I think my boyfriend's probably an artisan (or has a big artisan component), and it really gets through to me as 'seeing patterns', wondering how things fit together, and usually being adept at seeing that picture of the world. For example, he's a bicycle courier, which I find amazing, that he can be aware of so much going on at one time, his jobs to do, how many he can pick up and bring from one side of town to the other, where and which order to drop them off in, while weaving in and out of traffic and managing not to get hit by cars. That's probably his 5 inputs at work. But it's still all a puzzle to be pieced together from multiple parts.

He also really enjoys cooking and figuring out what ingredients go together well, having a real interest in recipes and then not always following them.

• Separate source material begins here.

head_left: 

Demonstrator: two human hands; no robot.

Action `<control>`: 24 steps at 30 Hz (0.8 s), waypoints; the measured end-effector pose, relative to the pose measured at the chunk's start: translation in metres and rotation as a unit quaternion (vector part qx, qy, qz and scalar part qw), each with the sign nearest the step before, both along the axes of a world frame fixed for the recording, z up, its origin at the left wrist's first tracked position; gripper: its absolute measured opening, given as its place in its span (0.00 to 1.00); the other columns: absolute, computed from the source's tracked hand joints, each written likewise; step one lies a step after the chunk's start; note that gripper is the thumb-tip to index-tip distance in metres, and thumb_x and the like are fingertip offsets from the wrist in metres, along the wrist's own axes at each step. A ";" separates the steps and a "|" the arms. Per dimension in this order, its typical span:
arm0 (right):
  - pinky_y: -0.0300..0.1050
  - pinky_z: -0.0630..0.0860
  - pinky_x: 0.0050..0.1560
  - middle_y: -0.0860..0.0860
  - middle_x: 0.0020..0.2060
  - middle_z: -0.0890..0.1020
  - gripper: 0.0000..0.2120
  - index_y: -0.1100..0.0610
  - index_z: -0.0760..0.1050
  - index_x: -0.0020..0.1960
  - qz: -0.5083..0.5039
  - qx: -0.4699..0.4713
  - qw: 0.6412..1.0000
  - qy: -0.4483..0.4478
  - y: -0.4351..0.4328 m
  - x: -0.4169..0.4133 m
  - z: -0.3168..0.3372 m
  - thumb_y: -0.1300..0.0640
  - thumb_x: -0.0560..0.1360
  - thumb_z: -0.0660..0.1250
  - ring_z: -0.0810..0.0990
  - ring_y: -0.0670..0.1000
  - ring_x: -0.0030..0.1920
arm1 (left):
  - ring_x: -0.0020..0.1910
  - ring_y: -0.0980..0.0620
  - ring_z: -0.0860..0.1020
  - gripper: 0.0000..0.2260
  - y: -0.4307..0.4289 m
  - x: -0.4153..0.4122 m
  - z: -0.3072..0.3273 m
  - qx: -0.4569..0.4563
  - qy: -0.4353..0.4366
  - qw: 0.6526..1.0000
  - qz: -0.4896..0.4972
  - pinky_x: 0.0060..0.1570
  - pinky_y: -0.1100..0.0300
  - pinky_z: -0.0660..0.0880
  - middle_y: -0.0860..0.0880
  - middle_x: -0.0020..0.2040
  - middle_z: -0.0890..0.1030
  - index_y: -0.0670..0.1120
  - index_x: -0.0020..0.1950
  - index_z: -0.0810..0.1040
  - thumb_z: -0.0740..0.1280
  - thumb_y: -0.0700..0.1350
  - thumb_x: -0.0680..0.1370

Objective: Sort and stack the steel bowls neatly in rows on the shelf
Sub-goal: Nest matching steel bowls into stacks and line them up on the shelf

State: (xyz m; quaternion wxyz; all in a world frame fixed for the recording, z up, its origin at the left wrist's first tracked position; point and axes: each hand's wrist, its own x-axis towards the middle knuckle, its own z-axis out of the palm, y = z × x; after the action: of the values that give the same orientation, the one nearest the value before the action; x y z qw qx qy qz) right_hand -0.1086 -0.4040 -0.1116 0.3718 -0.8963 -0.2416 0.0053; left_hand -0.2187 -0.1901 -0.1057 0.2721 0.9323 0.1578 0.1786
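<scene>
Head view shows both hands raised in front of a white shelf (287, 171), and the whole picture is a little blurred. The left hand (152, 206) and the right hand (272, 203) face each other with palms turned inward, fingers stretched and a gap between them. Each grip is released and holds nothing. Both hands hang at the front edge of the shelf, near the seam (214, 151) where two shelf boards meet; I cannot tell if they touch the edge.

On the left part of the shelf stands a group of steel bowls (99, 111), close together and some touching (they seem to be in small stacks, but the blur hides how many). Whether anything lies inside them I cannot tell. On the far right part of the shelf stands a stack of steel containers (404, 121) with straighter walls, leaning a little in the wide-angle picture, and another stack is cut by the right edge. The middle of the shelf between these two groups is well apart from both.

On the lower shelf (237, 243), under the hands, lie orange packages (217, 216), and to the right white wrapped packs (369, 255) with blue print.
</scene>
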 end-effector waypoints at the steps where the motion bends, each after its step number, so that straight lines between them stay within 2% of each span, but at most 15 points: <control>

I also asked him once what he generally thinks about during the day, and he said that he goes around mostly wondering how things are made... buildings, devices, structures, bikes, space, anything. Oh and he's quite into his bike and is constantly putting different/new parts on it at a bike shop downtown. He majored in photography in university, built his own computer from parts, 'knows' computers' structures, is interested in things like sacred geometry, politics, and yep, is 'crafty' (figuring out ways to beat the system) and pretty handy. He also worked in a butchery, and at an insurance firm inputting data and designing/organizing a system to hold all the information. Not very showy, but is a bit rough around the edges. One of those rugged silent artisans who's into his 'craft'. 

I have a discarnate artisan ET, but it tends to manifest more in me having too many clothes and being generally creative. (well, and much more, like adding beetroot to a stirfry and making it all pink...).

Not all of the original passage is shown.